How Electoral Votes Work
The United States does not elect its president by national popular vote. Instead, each state awards its electoral votes to the winner of that state's popular vote — in 48 of 50 states, winner-takes-all.
Electoral votes equal a state's congressional delegation: House seats (based on population) plus two senators. California has 54, Texas 40, Florida 30. The smallest states each have 3. Washington DC receives 3 under the 23rd Amendment.
This makes a handful of competitive "swing states" — where neither party has a durable majority — the decisive battleground in every election.
Midterm Elections
2026 forecast →Midterm elections — held two years into each presidential term — are the primary check on presidential power between elections. The president's party has lost House seats in 37 of the last 40 midterms. Below: every midterm since 2002, the key driver, and what each cycle means for 2026.
| Year | President | Approval | House Change | Senate Change | Generic Ballot | Turnout | Key Driver |
|---|---|---|---|---|---|---|---|
| 2026 | Trump (R) | 43% | D+20–35 (proj.) | D+2–4 (proj.) | D+6 | ~50%? | Medicaid cuts, tariffs, DOGE |
| 2022 | Biden (D) | 43% | R+9 | D+1 | R+3.0 | 47.4% | Dobbs abortion ruling blunted inflation wave |
| 2018 | Trump (R) | 41% | D+41 | R+2 | D+8.6 | 49.3% | Healthcare, suburban revolt, anti-Trump energy |
| 2014 | Obama (D) | 42% | R+13 | R+9 | R+2.4 | 36.7% | D turnout collapse — lowest since WWII |
| 2010 | Obama (D) | 44% | R+63 | R+6 | R+7.8 | 40.9% | Tea Party, ACA backlash, 9.8% unemployment |
| 2006 | Bush (R) | 37% | D+31 | D+6 | D+7.9 | 40.4% | Iraq War, Katrina, Republican scandals |
| 2002 | Bush (R) | 65% | R+8 | R+2 | R+4.6 | 39.5% | Post-9/11 rally — one of only 3 incumbent gains in 70 yrs |
| 1998 | Clinton (D) | 66% | D+5 | Even | D+2.0 | 36.4% | Clinton impeachment backlash; rare incumbent gain |
| 1994 | Clinton (D) | 46% | R+54 | R+8 | R+6.5 | 38.8% | Contract with America, Clinton healthcare failure |
Frequently Asked Questions
How many electoral votes are needed to win a US presidential election?
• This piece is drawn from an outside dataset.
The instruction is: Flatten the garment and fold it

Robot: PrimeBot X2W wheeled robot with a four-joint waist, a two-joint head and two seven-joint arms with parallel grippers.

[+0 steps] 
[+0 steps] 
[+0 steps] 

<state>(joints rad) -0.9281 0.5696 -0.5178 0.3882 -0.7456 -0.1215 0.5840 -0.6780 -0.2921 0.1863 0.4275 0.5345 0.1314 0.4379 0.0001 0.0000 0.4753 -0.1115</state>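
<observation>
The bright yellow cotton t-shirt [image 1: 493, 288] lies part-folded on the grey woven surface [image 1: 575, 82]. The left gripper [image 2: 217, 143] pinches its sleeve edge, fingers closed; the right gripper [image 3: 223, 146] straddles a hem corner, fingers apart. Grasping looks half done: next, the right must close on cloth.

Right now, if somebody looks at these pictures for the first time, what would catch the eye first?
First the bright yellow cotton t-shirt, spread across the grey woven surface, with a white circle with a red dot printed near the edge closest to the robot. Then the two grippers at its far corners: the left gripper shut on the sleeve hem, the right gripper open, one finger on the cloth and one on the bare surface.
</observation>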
270 out of 538 total electoral votes. 538 equals 435 House seats plus 100 Senate seats plus 3 for Washington DC. If no candidate reaches 270 — possible if a strong independent wins some states — the House of Representatives chooses the president, with each state delegation casting one collective vote.
Has a candidate ever won the presidency without the popular vote?
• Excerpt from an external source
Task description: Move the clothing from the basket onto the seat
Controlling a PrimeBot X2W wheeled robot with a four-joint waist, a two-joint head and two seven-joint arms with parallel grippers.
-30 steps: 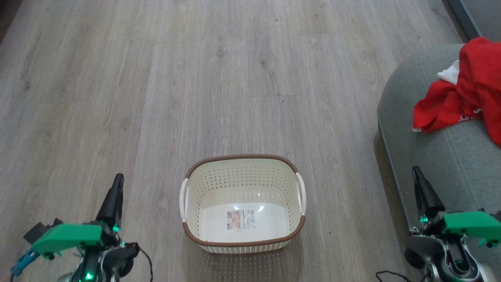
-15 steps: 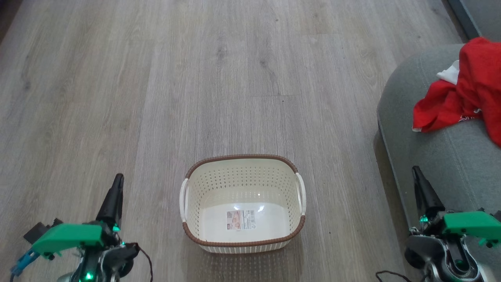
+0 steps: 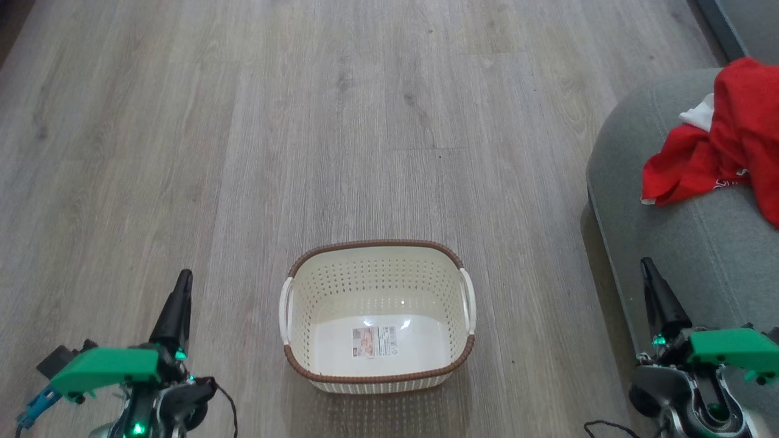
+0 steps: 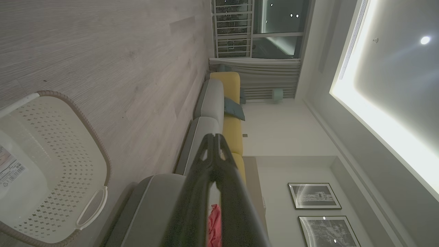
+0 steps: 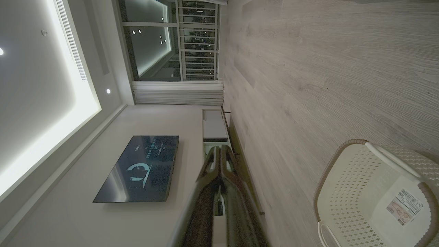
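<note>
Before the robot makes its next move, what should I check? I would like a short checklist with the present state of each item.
1. The basket is empty: ok.
2. The clothing lies on the seat: ok.
3. The left fingers are shut, holding nothing: ok.
4. The right fingers are shut, holding nothing: ok.
5. All the clothing rests on the seat, beyond the head view's edge: cannot tell.
</note>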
Yes, five times: 1824, 1876, 1888, 2000 (George W. Bush over Al Gore) and 2016 (Donald Trump over Hillary Clinton). In 2016, Clinton won the popular vote by nearly 2.9 million votes but Trump won 306 electoral votes. In 2000, Gore won the popular vote but Bush won the Electoral College 271-266 after the Supreme Court stopped a Florida recount.
Who won the 2024 US presidential election?
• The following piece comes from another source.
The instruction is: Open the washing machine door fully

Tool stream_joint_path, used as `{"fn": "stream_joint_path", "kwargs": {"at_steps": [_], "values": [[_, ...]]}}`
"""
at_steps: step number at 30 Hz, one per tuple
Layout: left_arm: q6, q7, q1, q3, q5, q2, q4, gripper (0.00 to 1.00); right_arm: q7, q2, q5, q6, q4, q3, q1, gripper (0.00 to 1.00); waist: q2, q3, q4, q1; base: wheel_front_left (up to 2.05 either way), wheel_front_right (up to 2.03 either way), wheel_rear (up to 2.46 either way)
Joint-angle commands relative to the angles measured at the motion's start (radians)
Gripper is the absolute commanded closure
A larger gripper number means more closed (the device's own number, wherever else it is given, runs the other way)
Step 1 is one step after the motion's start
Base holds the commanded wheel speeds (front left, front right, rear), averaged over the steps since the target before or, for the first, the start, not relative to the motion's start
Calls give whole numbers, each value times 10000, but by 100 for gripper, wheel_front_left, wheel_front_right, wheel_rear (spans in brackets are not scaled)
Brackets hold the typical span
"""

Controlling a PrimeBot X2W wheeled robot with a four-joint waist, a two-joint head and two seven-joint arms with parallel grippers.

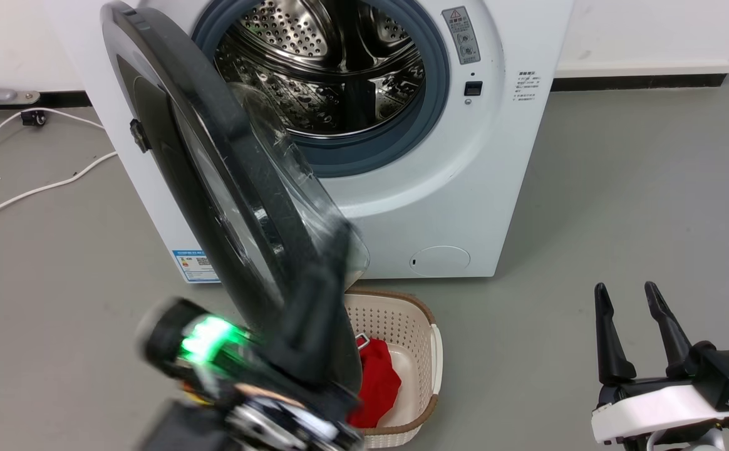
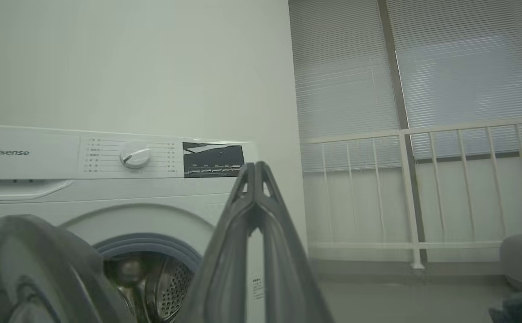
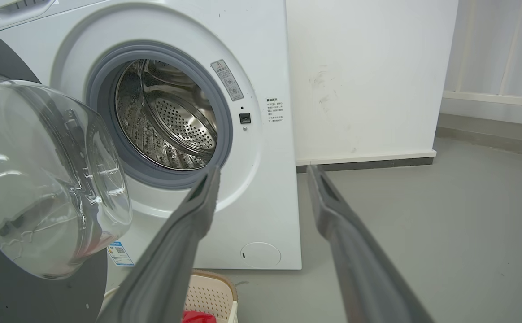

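At the left, the washing machine door [image 1: 170, 169] is being shown swung partway out from the washing machine [image 1: 439, 188], hinged on its left side, with its glass bowl [image 3: 41, 179] turned toward the drum. The left gripper [image 2: 254, 170], its 2 fingers pressed together, is being held at the door's lower inner rim; contact is being obscured by blur and may only be apparent. The door is being judged rigid, fairly heavy and glossy, hence slippery. The glass is best avoided and the black rim pushed, far from the hinge. At the right, the right gripper [image 1: 626, 289] is being held low, jaws spread, empty.
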Motion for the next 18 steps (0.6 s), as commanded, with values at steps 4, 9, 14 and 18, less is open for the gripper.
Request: {"fn": "stream_joint_path", "kwargs": {"at_steps": [4,9,14,18], "values": [[-18,-17,607,-1411,-422,491,1090,100,12,18,100,-3,47,43,26,0,0,62,1,0,0,0,0],[-19,282,1124,-1953,-671,776,2376,100,5,18,178,-3,130,67,-23,0,0,142,11,0,0,0,0],[165,694,1375,-2019,-747,805,3563,100,-20,18,276,-3,232,127,-105,0,0,211,8,0,0,0,0],[348,639,1031,-1940,-666,654,4440,100,-35,18,341,-3,315,222,-239,0,0,273,-38,0,0,0,0]]}}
Donald Trump won the 2024 election with 312 electoral votes over Kamala Harris's 226. Trump also won the popular vote 49.8% to 48.4%, making him the first Republican to win the popular vote since George W. Bush in 2004. Trump flipped five key swing states: Georgia, Michigan, Wisconsin, Arizona and Nevada, all of which had gone to Biden in 2020.